Moreover, in Case study II, it was assumed that the vehicle’s mass is known, including the weight of the passengers, which can increase the total weight by up to 40–50% for a bus. This can for example be achieved by combining statistical data on the typical passenger weight with onboard sensors measuring the number of passengers entering or exiting (or even a camera-based system). A bank of speed profiles can then be generated for a set of different total masses, and the vehicle can then switch between profiles (much as in the traffic-light case considered above), depending on its current estimated mass. Alternatively, the speed profile (for a given mass) could be generated remotely, on demand, and then uploaded to the bus before it leaves the stop. Generating a speed profile for a 500 m stretch between two stops typically takes a few minutes on a standard desktop computer, a time interval that could be reduced to seconds using a faster, cloud-based computer resource noting also that the genetic algorithm is almost completely parallelizable.
As for the length of the acceleration (and deceleration) phases (i.e. the first and last spline; see Sect. 4.3) in a speed profile, several different values were tested before settling on a value of 50 m, which provided the best (i.e. most challenging) results for the baseline case against which our results are compared. With smaller values, the acceleration would be too high, thus resulting in excessive energy usage, and with larger values the cruising phase would be very short, again leading to increased energy usage (as well as a risk that the top speed would have to exceed the allowed maximum speed).
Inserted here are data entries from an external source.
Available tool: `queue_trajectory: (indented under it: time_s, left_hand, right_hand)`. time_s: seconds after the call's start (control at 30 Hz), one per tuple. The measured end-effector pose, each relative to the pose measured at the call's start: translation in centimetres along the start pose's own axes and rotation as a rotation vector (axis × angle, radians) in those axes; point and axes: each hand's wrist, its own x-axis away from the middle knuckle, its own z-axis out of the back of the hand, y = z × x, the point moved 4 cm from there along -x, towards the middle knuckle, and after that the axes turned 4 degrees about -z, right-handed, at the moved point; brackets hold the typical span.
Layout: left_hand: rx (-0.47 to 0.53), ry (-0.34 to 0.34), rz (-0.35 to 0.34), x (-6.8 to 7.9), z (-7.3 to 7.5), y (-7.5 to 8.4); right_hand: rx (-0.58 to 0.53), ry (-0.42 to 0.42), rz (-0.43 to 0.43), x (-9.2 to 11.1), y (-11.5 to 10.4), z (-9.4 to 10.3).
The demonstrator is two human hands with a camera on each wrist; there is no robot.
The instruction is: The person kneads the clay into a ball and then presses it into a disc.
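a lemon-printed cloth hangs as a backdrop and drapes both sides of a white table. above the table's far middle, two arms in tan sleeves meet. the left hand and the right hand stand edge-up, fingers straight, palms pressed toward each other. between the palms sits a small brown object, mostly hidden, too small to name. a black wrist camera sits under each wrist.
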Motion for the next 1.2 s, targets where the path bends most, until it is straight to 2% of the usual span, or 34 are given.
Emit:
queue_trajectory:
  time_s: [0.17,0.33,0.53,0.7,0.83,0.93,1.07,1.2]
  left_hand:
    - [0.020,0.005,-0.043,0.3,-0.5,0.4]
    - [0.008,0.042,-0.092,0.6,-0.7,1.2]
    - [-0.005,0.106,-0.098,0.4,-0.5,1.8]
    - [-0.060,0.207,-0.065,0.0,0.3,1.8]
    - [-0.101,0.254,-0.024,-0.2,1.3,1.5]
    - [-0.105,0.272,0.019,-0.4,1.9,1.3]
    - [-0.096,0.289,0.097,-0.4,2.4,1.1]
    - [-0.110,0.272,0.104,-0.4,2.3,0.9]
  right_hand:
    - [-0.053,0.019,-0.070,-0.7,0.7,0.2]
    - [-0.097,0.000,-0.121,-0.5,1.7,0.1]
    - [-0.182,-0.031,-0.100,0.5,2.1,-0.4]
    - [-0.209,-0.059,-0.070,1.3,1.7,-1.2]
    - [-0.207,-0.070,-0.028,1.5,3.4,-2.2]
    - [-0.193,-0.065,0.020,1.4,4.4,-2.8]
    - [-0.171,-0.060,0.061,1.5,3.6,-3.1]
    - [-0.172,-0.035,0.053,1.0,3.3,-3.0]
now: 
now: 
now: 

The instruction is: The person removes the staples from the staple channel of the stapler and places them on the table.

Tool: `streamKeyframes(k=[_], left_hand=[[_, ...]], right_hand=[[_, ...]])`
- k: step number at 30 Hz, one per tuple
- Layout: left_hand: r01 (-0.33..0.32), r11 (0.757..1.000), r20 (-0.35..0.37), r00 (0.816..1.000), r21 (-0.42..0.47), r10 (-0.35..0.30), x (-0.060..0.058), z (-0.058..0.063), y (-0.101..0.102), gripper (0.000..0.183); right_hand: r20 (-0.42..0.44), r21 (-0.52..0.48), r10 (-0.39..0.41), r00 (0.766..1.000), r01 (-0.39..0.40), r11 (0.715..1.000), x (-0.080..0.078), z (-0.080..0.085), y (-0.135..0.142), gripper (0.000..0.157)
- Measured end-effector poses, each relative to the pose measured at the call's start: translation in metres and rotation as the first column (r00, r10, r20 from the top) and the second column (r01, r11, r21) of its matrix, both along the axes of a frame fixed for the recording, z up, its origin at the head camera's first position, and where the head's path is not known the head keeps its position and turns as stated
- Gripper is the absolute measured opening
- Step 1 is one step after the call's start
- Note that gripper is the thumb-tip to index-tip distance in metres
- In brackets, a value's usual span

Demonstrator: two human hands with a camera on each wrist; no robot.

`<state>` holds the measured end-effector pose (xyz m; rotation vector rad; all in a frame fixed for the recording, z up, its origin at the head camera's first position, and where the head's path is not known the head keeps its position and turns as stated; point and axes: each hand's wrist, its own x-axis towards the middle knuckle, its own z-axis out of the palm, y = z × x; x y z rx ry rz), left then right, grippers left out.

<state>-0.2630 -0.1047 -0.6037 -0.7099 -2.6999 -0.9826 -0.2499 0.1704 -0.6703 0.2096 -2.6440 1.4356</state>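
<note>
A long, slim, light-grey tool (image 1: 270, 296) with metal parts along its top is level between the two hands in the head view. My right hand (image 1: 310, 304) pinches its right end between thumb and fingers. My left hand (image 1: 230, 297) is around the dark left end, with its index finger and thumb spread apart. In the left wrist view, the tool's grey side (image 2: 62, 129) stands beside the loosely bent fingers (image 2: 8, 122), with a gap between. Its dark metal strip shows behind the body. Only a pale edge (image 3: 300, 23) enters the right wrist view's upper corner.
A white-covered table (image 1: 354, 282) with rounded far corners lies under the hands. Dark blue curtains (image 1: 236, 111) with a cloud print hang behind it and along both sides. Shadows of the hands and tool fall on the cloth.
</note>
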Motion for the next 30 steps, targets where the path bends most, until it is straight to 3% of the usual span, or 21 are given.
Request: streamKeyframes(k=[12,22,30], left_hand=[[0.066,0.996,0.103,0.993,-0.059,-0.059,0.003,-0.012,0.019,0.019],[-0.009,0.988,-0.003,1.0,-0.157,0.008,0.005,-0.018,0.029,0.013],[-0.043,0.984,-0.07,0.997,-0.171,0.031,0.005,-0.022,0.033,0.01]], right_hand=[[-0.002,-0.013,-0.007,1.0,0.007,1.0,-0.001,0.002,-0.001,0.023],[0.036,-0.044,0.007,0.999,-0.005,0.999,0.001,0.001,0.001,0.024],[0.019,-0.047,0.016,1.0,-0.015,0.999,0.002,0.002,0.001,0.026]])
The average speed was chosen to be either 10 or 15 km/h in order for the autonomous bus to comply with the regulations imposed in this project. However, even without those regulations, at least the higher of those speeds is a realistic average speed for a bus operating in an urban environment . Nevertheless, the average speed can be set to higher values as well, in order to follow a specific timetable. With a different average speed setting, one would then have to rerun the simulations to calculate the energy savings.
A possible extension of this work would be to adapt the fitness measure (in the optimization) so that it increases the emphasis on regenerative braking, thus resulting in larger energy savings, but possibly at the expense of slightly larger acceleration and deceleration. Another topic for future work would be to migrate the optimization procedure to a cloud-based server, as well as running tests in real minibuses using the infrastructure and vehicles available in the Sohjoa Baltic project.